Gene Expression Signature based Similarity Metric

Description

This package gives the implementations of the gene expression signature and its distance to each. Gene expression signature is represented as a list of genes whose expression is correlated with a biological state of interest. And its distance is defined using a nonparametric, rank-based pattern- matching strategy based on the Kolmogorov-Smirnov statistic. Gene expression signature and its distance can be used to detect similarities among the signatures of drugs, diseases, and biological states of interest.

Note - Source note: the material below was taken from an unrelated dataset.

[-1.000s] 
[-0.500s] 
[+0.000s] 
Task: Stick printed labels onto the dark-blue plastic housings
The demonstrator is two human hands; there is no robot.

Convert gene expression profiles to a ranked list

Description

Sorting the micro-array probe-set identifiers according to the differential expression values with respect to the untreated hybridization to obtain a ranked list. Gene-expression profiles in are represented in a nonparametric fashion.

Usage

getRLs(control, treatment)

Arguments

control

a matrix, including the vehicle control gene expression profiles corresponding to the treatment gene expression profiles.

treatment

a matrix, is composed of gene expression profiles.

Details

The genes on the array are rank-ordered according to their differential expression relative to the control. First, control and treatment values less than a primary threshold value (quartile) were set to that threshold value. Finally, probe sets were ranked in descending order of d, where d is the ratio of the corresponding treatment-to-control values. For probe sets where d=1, a lower threshold was applied to the original difference values and a new treatment to control ratio (d') calculated. These probe sets were then sub-sorted in descending order of d.

Value

A matrix is composed of ranked lists, a ranked list represents the corresponding gene expression profiles.

Examples

if (require(GEOquery)){
  # treatment gene-expression profiles
  file1 <- system.file(
    "extdata/GSM118720.soft",
    package = "GeneExpressionSignature"
  )
  GSM118720 <- getGEO(filename = file1)
  
  # control gene-expression profiles
  file2 <- system.file(
    "extdata/GSM118721.soft",
    package = "GeneExpressionSignature"
  )
  GSM118721 <- getGEO(filename = file2)
  
  # data ranking according to the different expression values 
  control <- as.matrix(as.numeric(Table(GSM118721)[, 2]))
  treatment <- as.matrix(as.numeric(Table(GSM118720)[, 2]))
  ranked_list <- getRLs(control, treatment)
}

Merging the ranker lists with the same labels of the biological states into a single list with the Iorio's method

Description

Merging the assay data according to phenotypic data of the input ExpressionSet. Each group of the ranked lists with the same phenotypic data is aggregated into a single list, return it as an ExpressionSet object.

Usage

RankMerging(
  exprSet,
  MergingDistance = c("Spearman", "Kendall"),
  weighted = TRUE
)

Arguments

exprSet

an ExpressionSet object, each column of assay data represents a ranked list obtained by preprocessing the corresponding gene expression profile, and phenotypic data represents the short description (characteristics of gene expression profile, such as the drug type, the disease state) about the assay data.

MergingDistance

distance to be used which "measures" the similarity of ordered lists, the default is "Spearman"

weighted

there are tow rank merging approaches for two cases: if weighted = FALSE, all ranked list with the same biological state are treated equally important, a simple but useful method average ranking technique is selected; otherwise, weighted = TRUE, each individual ranked lists has its own ranked weights, this takes the iterative rank-aggregating algorithm, default is TRUE.

Details

The krubor function is used in the aggregating procedure. And the following methods are used in the implementation: a measure of the distance between two ranked lists (Spearman's Footrule), a method to merge two or more ranked lists the (Borda Merging Method), and a algorithm to obtain a single ranked list from a set of them in a hierarchical way (the Kruskal Algorithm). If choose Kendall as distance, the effectiveness of this function is certainly limited by the size of the merging problem.

Value

a Biobase::ExpressionSet object.

See Also

SignatureDistance()

Examples

# load the sample expressionSet
data(exampleSet)

# Merging each group of the ranked lists in the exampleSet with the same
# phenotypic data into a single PRL
MergingSet <- RankMerging(exampleSet, "Spearman", weighted = TRUE)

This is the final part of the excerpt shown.